§ **YOUR GOAL**: In the data below, find the line that contains "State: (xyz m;" and the line that contains "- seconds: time". Copy both, plus every line between them, exactly.

Records from a dataset
○ ○ ○

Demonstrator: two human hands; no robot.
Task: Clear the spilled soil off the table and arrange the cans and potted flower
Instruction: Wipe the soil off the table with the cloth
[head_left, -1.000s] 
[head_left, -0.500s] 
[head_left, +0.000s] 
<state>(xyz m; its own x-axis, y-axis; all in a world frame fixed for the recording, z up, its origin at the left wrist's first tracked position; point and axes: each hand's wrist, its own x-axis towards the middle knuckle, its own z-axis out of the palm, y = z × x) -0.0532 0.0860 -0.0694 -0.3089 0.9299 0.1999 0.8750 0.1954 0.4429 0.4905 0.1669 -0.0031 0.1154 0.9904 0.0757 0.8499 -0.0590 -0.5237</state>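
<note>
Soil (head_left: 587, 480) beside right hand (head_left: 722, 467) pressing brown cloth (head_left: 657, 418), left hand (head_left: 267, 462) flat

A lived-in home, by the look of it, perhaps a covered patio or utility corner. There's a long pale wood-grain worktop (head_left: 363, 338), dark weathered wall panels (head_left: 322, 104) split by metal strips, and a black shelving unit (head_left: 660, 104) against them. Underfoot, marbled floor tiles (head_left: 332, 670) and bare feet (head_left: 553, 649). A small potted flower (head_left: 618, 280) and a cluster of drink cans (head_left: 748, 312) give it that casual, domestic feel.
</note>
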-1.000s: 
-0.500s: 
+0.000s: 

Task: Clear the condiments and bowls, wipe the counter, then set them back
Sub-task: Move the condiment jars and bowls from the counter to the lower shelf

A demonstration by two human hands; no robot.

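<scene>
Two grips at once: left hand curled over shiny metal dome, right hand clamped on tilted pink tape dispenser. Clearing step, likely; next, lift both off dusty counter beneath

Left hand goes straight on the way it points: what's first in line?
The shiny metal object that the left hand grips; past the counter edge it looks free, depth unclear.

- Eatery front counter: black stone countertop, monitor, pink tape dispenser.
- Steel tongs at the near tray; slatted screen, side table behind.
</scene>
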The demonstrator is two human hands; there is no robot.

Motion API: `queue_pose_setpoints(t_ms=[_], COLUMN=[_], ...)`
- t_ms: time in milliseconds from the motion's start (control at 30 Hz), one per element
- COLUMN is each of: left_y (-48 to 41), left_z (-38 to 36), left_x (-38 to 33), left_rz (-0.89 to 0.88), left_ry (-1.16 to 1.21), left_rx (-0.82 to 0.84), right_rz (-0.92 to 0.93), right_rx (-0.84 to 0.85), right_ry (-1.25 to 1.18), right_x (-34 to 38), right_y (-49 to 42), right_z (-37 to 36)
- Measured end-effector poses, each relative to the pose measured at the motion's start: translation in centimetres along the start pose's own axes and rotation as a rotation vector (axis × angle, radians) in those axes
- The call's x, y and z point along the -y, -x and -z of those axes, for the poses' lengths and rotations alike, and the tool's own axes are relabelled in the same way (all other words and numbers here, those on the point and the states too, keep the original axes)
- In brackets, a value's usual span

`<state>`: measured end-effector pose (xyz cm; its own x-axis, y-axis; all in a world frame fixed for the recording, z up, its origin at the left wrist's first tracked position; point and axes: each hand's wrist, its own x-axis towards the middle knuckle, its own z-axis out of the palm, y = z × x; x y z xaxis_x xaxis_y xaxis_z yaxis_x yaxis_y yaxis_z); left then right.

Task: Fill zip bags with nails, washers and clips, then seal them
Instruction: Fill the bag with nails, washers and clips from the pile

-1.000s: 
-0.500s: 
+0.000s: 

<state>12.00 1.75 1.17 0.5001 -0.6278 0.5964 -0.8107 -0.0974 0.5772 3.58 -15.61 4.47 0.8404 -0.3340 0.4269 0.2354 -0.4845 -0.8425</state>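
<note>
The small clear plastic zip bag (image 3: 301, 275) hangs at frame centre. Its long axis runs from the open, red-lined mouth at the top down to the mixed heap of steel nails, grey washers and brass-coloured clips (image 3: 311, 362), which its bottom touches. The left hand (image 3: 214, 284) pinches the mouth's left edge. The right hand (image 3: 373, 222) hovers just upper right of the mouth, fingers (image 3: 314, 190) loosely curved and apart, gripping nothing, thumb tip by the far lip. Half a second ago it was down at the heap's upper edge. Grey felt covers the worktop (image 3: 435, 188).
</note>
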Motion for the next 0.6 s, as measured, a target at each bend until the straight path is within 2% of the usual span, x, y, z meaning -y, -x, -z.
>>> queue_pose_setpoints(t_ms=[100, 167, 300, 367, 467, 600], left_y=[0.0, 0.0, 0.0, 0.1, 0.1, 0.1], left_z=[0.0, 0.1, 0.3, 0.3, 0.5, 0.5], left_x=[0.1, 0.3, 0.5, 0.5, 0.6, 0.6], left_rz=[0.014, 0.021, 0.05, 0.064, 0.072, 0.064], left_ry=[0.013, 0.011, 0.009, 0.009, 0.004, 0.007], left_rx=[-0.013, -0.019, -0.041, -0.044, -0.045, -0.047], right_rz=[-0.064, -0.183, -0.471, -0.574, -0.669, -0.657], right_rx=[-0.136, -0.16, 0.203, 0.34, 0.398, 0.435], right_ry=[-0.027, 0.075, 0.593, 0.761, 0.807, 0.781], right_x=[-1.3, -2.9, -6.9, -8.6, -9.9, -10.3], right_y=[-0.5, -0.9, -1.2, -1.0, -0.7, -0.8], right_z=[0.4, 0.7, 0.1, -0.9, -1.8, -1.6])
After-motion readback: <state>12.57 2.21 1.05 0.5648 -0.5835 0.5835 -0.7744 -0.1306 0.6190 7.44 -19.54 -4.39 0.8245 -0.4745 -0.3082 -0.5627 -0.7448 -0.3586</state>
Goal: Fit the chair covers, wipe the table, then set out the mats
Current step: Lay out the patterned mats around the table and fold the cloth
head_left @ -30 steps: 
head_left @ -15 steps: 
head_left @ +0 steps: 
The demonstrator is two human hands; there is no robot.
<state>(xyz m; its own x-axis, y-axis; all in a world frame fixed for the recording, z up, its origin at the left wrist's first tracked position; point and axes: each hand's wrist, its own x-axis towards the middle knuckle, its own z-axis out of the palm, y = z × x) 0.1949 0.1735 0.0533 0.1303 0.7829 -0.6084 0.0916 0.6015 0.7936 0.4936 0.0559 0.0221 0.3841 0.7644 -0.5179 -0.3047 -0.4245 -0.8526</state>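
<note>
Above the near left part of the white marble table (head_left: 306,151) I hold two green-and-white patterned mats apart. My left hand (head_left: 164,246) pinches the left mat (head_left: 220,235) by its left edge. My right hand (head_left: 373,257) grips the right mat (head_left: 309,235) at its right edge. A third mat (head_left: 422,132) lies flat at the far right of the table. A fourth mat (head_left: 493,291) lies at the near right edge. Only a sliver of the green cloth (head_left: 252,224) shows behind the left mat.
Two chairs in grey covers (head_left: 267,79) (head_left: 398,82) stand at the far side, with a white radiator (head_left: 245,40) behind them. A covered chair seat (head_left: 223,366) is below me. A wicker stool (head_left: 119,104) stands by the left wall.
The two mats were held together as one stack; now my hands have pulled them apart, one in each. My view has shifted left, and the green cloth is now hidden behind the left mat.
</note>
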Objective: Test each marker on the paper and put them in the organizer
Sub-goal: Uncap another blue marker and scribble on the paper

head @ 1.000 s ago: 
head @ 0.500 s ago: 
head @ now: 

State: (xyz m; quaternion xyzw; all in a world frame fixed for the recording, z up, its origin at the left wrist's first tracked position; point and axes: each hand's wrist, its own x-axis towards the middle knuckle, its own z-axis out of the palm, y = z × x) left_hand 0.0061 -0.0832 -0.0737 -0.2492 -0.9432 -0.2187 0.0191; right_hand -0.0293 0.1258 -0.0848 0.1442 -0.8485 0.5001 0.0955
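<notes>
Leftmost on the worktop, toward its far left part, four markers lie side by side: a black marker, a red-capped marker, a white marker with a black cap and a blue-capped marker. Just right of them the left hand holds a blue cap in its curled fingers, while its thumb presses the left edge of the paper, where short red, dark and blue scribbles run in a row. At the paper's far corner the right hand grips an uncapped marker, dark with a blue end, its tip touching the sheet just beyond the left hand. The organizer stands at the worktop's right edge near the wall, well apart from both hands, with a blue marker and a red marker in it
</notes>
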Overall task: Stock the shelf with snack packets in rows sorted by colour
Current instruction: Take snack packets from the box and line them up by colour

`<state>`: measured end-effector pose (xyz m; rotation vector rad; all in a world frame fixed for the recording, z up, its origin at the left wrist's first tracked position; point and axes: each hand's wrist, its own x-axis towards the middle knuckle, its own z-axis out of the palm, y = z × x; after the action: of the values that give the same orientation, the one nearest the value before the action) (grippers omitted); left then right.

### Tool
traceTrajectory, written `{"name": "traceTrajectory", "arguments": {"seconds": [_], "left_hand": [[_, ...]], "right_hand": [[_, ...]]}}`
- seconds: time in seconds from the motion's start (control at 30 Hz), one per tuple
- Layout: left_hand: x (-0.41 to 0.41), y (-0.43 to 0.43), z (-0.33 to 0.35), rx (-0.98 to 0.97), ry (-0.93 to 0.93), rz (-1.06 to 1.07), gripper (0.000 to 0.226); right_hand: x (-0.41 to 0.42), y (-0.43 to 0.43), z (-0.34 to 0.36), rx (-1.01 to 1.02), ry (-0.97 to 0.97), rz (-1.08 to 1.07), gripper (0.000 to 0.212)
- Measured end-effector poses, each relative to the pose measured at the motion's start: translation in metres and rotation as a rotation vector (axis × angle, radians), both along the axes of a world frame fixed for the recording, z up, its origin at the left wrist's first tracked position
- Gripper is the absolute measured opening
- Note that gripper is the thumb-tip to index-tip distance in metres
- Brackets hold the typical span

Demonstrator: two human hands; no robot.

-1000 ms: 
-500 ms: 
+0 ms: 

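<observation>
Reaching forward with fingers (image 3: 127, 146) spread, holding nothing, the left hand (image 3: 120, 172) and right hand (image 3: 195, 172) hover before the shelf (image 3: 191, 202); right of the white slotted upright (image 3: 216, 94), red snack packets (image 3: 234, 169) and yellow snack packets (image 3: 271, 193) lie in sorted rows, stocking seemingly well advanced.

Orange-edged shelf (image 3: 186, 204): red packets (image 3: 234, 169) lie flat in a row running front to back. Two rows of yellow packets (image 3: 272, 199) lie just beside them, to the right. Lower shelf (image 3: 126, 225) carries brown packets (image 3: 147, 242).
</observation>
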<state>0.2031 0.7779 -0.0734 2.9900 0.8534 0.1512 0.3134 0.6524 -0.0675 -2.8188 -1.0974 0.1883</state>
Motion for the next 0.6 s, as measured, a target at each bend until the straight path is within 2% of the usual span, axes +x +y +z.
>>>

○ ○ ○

§ **RESULT FOR THIS EXERCISE**:
State: (xyz m; quaternion xyzw; all in a world frame fixed for the recording, z up, its origin at the left wrist's first tracked position; point and axes: each hand's wrist, its own x-axis towards the middle knuckle, its own z-axis out of the palm, y = z × x) left_hand 0.0061 -0.0832 -0.0737 -0.2492 -0.9432 -0.2187 0.0191; right_hand -0.0293 0.1258 -0.0848 0.1442 -0.8485 0.5001 0.0955
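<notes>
Leftmost on the worktop, toward its far left part, four markers lie side by side: a black marker, a red-capped marker, a white marker with a black cap and a blue-capped marker. Just right of them the left hand holds a blue cap in its curled fingers, while its thumb presses the left edge of the paper, where short red, dark and blue scribbles run in a row. At the paper's far corner the right hand grips an uncapped marker, dark with a blue end, its tip touching the sheet just beyond the left hand. The organizer stands at the worktop's right edge near the wall, well apart from both hands, with a blue marker and a red marker in it
</notes>
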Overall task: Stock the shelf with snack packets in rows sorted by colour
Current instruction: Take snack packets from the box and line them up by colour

`<state>`: measured end-effector pose (xyz m; rotation vector rad; all in a world frame fixed for the recording, z up, its origin at the left wrist's first tracked position; point and axes: each hand's wrist, its own x-axis towards the middle knuckle, its own z-axis out of the palm, y = z × x; after the action: of the values that give the same orientation, the one nearest the value before the action) (grippers omitted); left then right.

### Tool
traceTrajectory, written `{"name": "traceTrajectory", "arguments": {"seconds": [_], "left_hand": [[_, ...]], "right_hand": [[_, ...]]}}`
- seconds: time in seconds from the motion's start (control at 30 Hz), one per tuple

Nothing else is needed to finish the exercise.